WORK TO BE COMPLETED: Return all of the lines below exactly as they are.

Data excerpts:
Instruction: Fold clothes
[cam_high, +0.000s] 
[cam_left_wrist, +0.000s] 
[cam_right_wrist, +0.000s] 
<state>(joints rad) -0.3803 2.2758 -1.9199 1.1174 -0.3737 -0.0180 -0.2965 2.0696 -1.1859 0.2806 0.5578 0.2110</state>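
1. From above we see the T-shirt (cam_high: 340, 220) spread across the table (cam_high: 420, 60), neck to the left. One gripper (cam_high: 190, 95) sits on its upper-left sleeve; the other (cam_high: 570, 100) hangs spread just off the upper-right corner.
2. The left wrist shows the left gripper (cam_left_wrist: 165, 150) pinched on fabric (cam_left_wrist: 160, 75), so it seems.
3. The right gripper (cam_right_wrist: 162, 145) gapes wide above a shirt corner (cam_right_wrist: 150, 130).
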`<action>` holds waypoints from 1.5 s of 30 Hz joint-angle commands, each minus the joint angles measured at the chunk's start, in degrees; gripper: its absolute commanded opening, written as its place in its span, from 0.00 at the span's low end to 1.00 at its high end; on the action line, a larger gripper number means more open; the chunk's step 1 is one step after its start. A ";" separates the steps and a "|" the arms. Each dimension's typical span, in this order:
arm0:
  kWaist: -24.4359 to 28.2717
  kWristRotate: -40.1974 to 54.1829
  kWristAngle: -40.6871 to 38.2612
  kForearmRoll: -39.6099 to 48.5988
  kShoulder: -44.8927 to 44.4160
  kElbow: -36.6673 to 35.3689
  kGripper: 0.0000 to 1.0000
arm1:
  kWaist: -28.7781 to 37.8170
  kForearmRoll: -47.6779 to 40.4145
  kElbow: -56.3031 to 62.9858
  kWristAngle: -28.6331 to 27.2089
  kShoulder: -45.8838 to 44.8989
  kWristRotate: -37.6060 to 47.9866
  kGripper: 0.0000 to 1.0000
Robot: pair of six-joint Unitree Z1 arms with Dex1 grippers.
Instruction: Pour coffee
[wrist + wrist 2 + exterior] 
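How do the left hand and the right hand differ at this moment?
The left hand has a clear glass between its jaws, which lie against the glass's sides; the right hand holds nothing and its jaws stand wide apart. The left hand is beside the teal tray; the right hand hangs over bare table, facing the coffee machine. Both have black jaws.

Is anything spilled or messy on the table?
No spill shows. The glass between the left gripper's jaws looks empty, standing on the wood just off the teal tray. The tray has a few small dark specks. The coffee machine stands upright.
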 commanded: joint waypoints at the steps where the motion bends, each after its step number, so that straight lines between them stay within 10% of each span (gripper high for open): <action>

EXPECTED ANSWER:
Instruction: Fold clothes
[cam_high, +0.000s] 
[cam_left_wrist, +0.000s] 
[cam_right_wrist, +0.000s] 
<state>(joints rad) -0.3803 2.2758 -1.9199 1.1174 -0.3737 -0.0180 -0.2965 2.0696 -1.1859 0.2806 0.5578 0.2110</state>
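1. From above we see the T-shirt (cam_high: 340, 220) spread across the table (cam_high: 420, 60), neck to the left. One gripper (cam_high: 190, 95) sits on its upper-left sleeve; the other (cam_high: 570, 100) hangs spread just off the upper-right corner.
2. The left wrist shows the left gripper (cam_left_wrist: 165, 150) pinched on fabric (cam_left_wrist: 160, 75), so it seems.
3. The right gripper (cam_right_wrist: 162, 145) gapes wide above a shirt corner (cam_right_wrist: 150, 130).
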`<action>` holds waypoints from 1.5 s of 30 Hz joint-angle commands, each minus the joint angles measured at the chunk's start, in degrees; gripper: its absolute commanded opening, written as its place in its span, from 0.00 at the span's low end to 1.00 at its high end; on the action line, a larger gripper number means more open; the chunk's step 1 is one step after its start. A ";" separates the steps and a "|" the arms. Each dimension's typical span, in this order:
arm0:
  kWaist: -24.4359 to 28.2717
  kWristRotate: -40.1974 to 54.1829
  kWristAngle: -40.6871 to 38.2612
  kForearmRoll: -39.6099 to 48.5988
  kShoulder: -44.8927 to 44.4160
  kElbow: -36.6673 to 35.3689
  kGripper: 0.0000 to 1.0000
arm1:
  kWaist: -28.7781 to 37.8170
  kForearmRoll: -47.6779 to 40.4145
  kElbow: -56.3031 to 62.9858
  kWristAngle: -28.6331 to 27.2089
  kShoulder: -45.8838 to 44.8989
  kWristRotate: -37.6060 to 47.9866
  kGripper: 0.0000 to 1.0000
Robot: pair of six-joint Unitree Z1 arms with Dex1 grippers.
Instruction: Pour coffee
[wrist + wrist 2 + exterior] 
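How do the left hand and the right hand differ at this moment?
The left hand has a clear glass between its jaws, which lie against the glass's sides; the right hand holds nothing and its jaws stand wide apart. The left hand is beside the teal tray; the right hand hangs over bare table, facing the coffee machine. Both have black jaws.

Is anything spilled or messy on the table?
No spill shows. The glass between the left gripper's jaws looks empty, standing on the wood just off the teal tray. The tray has a few small dark specks. The coffee machine stands upright.
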 commanded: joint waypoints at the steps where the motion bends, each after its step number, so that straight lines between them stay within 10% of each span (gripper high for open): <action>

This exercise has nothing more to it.